- _What the exercise asks_
In the data below, the answer is the run of lines from the line containing "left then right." through the line containing "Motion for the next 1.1", both included; print it exactly and nothing else.

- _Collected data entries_

• • • • •

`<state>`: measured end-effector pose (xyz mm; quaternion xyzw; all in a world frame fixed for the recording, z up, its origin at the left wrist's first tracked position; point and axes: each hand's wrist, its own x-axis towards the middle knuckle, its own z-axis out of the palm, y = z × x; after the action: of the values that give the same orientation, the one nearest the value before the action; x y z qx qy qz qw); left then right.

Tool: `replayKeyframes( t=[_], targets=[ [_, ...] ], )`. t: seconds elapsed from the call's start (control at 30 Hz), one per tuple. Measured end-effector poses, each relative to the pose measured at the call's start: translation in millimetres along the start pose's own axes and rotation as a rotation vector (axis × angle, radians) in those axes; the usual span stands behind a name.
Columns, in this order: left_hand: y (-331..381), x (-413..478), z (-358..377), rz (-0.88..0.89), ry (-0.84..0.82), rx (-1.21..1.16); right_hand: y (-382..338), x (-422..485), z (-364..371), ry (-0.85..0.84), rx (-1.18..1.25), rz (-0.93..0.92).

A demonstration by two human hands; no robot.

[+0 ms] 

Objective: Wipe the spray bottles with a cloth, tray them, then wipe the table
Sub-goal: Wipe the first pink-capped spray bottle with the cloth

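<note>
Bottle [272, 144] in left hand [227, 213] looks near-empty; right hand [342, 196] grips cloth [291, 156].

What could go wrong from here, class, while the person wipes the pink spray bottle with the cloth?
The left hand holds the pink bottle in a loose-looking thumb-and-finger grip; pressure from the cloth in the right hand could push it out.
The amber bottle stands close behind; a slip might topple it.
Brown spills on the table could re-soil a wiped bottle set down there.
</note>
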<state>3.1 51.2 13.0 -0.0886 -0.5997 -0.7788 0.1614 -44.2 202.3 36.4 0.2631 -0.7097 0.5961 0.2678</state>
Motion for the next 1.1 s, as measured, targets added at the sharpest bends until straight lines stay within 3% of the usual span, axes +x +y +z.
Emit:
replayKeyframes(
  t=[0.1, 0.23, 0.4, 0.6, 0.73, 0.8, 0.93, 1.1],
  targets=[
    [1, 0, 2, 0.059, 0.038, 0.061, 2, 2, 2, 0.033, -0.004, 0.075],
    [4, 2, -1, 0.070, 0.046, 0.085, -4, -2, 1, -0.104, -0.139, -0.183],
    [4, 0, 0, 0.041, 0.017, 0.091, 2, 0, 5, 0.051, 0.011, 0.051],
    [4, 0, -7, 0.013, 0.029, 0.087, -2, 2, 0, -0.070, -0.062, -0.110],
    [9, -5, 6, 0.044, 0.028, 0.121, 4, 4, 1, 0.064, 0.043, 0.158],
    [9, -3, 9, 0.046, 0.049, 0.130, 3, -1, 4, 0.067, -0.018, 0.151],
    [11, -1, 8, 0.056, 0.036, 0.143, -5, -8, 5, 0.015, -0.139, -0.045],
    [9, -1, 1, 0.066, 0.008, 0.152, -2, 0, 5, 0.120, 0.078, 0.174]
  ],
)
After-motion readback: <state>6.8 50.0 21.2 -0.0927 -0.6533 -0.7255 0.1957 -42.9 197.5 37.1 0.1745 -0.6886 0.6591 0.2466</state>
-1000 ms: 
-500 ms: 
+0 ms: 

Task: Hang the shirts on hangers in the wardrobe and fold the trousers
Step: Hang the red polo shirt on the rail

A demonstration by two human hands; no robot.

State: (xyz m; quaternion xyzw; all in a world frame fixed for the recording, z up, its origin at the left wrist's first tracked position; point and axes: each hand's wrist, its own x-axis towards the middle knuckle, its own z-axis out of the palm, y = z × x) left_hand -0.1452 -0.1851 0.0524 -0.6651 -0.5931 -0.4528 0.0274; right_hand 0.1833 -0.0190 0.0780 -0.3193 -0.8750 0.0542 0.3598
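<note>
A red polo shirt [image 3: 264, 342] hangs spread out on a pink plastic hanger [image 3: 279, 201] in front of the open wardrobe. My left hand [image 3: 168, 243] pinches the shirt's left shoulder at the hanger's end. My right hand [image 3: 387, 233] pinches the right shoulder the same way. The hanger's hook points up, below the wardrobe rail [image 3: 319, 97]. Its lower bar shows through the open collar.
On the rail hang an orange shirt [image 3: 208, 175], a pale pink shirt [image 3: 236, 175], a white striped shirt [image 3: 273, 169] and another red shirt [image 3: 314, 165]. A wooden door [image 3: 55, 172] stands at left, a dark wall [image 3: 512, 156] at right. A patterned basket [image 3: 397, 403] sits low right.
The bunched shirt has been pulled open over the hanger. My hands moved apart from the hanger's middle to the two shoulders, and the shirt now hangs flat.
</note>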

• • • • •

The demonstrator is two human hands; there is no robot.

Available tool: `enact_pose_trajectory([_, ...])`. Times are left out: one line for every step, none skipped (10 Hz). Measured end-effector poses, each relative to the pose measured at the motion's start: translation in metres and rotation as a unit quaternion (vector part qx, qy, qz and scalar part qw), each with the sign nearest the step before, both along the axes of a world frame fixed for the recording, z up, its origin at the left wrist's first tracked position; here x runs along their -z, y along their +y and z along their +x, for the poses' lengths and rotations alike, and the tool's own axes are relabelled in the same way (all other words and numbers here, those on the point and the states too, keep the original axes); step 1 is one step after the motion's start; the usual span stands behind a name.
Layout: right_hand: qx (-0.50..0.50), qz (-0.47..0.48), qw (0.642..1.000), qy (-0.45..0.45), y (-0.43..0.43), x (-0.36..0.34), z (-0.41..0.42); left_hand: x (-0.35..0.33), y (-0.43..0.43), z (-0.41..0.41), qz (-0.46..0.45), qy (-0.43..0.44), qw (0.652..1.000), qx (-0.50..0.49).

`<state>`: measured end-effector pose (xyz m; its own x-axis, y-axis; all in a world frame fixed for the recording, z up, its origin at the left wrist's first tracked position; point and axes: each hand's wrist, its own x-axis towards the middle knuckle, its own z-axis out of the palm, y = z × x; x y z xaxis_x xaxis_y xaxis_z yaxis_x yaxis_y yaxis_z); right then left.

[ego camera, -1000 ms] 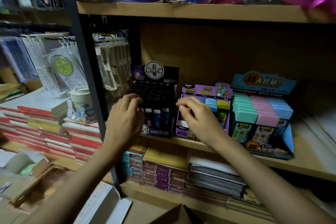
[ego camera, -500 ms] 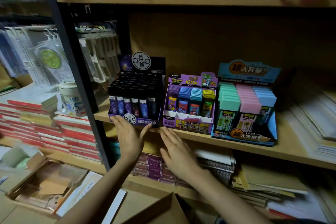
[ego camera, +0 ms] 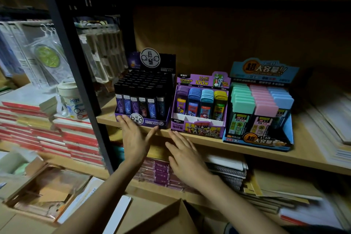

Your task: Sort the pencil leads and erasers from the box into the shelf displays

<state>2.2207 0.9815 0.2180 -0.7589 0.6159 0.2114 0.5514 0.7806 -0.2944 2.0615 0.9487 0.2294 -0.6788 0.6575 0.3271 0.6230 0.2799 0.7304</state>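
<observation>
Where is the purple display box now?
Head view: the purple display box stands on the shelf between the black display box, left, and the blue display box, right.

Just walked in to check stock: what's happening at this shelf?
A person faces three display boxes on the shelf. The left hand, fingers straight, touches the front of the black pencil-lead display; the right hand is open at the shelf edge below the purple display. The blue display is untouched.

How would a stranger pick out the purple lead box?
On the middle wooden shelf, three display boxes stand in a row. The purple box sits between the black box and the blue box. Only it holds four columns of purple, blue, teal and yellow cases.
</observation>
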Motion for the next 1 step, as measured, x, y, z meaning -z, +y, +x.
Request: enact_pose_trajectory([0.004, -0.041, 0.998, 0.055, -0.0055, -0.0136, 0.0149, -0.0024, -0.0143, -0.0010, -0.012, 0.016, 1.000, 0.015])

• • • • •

- _Result for this exercise_
`<state>`: measured end-effector pose (xyz mm; quaternion xyzw; all in a world frame fixed for the recording, z up, its origin at the left wrist's first tracked position; point and axes: each hand's wrist, its own x-axis towards the middle knuckle, its own z-axis out of the palm, y = z × x; after the action: of the values that give the same orientation, the one nearest the value before the action; x y z qx qy qz qw); left then right.

Tool: `replayKeyframes( t=[_], targets=[ [_, ...] ], )`. t: seconds elapsed from the call's start (control at 30 Hz), one per tuple. Measured end-effector poses, each relative to the pose measured at the call's start: translation in millimetres along the start pose's own axes and rotation as a rotation vector (axis × angle, radians) in those axes; the usual span stands behind a name.
Columns, in this order: left_hand: y (-331..381), x (-413..478), z (-358..377), rz (-0.88..0.89), ry (-0.84..0.82), rx (-1.21..1.16); right_hand: y (-382..338), x (-422..485), z (-364..371), ry (-0.85..0.84), rx (-1.18..1.25), rz (-0.93..0.92).

A demonstration by two human hands; no robot.

[+0 ms] 

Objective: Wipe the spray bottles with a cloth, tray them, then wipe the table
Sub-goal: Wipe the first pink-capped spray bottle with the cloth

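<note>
Bottle [272, 144] in left hand [227, 213] looks near-empty; right hand [342, 196] grips cloth [291, 156].

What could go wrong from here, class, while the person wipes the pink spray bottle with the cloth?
The left hand holds the pink bottle in a loose-looking thumb-and-finger grip; pressure from the cloth in the right hand could push it out.
The amber bottle stands close behind; a slip might topple it.
Brown spills on the table could re-soil a wiped bottle set down there.
</note>
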<state>3.1 51.2 13.0 -0.0886 -0.5997 -0.7788 0.1614 -44.2 202.3 36.4 0.2631 -0.7097 0.5961 0.2678</state>
Motion for the next 1.1 s, as measured, targets added at the sharpest bends until straight lines stay within 3% of the usual span, axes +x +y +z.

The output has been completed.